■ **Work request**
Set the data down again so that every line matches exactly.

■ **Collected data**
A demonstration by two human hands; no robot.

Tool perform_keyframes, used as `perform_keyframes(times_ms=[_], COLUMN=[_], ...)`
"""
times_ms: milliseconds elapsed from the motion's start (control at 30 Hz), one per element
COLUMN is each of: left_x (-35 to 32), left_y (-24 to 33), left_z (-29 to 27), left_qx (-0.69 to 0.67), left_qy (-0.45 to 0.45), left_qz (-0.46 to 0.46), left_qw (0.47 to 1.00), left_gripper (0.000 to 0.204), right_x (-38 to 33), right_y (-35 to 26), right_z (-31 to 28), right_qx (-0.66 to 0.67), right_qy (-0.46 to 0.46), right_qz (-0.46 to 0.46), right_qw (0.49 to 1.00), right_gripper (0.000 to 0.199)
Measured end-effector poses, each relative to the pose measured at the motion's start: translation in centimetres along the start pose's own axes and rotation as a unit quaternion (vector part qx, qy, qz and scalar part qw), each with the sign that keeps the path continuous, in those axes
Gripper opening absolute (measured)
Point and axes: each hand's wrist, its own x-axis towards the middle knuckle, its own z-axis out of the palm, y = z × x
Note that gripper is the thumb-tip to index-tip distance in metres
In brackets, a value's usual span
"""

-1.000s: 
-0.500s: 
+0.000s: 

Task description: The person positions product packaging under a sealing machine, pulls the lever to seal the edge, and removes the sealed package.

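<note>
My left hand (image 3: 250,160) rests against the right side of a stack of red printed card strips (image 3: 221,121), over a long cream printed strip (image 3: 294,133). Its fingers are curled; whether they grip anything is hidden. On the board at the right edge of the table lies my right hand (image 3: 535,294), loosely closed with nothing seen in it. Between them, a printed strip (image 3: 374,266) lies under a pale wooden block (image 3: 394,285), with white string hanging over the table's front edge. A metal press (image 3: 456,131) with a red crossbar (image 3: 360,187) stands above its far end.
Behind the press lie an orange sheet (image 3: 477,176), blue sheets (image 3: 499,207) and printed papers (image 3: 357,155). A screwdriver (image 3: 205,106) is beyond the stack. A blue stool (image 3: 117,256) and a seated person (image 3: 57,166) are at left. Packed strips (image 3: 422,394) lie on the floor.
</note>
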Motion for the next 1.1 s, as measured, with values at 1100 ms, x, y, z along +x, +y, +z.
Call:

■ **Written response**
A demonstration by two human hands; no robot.

Tool perform_keyframes, used as `perform_keyframes(times_ms=[_], COLUMN=[_], ...)`
"""
times_ms: milliseconds elapsed from the motion's start (control at 30 Hz), one per element
COLUMN is each of: left_x (-35 to 32), left_y (-24 to 33), left_z (-29 to 27), left_qx (-0.69 to 0.67), left_qy (-0.45 to 0.45), left_qz (-0.46 to 0.46), left_qw (0.47 to 1.00), left_gripper (0.000 to 0.204), right_x (-38 to 33), right_y (-35 to 26), right_z (-31 to 28), right_qx (-0.66 to 0.67), right_qy (-0.46 to 0.46), right_qz (-0.46 to 0.46), right_qw (0.49 to 1.00), right_gripper (0.000 to 0.199)
Measured end-effector poses, each relative to the pose measured at the motion's start: translation in centimetres along the start pose's own axes and rotation as a unit quaternion (vector part qx, qy, qz and scalar part qw), each with the sign that keeps the path continuous, in those axes
Gripper opening absolute (measured)
Point and axes: each hand's wrist, its own x-axis towards the middle knuckle, its own z-axis out of the palm, y = z × x
Note that gripper is the thumb-tip to index-tip distance in metres
In brackets, a value's usual span
"""

-1.000s: 
-0.500s: 
+0.000s: 

Task description: The person positions product packaging under a sealing machine, pulls the lever to seal the edge, and removes the sealed package.

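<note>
My left hand (image 3: 250,160) rests against the right side of a stack of red printed card strips (image 3: 221,121), over a long cream printed strip (image 3: 294,133). Its fingers are curled; whether they grip anything is hidden. On the board at the right edge of the table lies my right hand (image 3: 535,294), loosely closed with nothing seen in it. Between them, a printed strip (image 3: 374,266) lies under a pale wooden block (image 3: 394,285), with white string hanging over the table's front edge. A metal press (image 3: 456,131) with a red crossbar (image 3: 360,187) stands above its far end.
Behind the press lie an orange sheet (image 3: 477,176), blue sheets (image 3: 499,207) and printed papers (image 3: 357,155). A screwdriver (image 3: 205,106) is beyond the stack. A blue stool (image 3: 117,256) and a seated person (image 3: 57,166) are at left. Packed strips (image 3: 422,394) lie on the floor.
</note>
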Motion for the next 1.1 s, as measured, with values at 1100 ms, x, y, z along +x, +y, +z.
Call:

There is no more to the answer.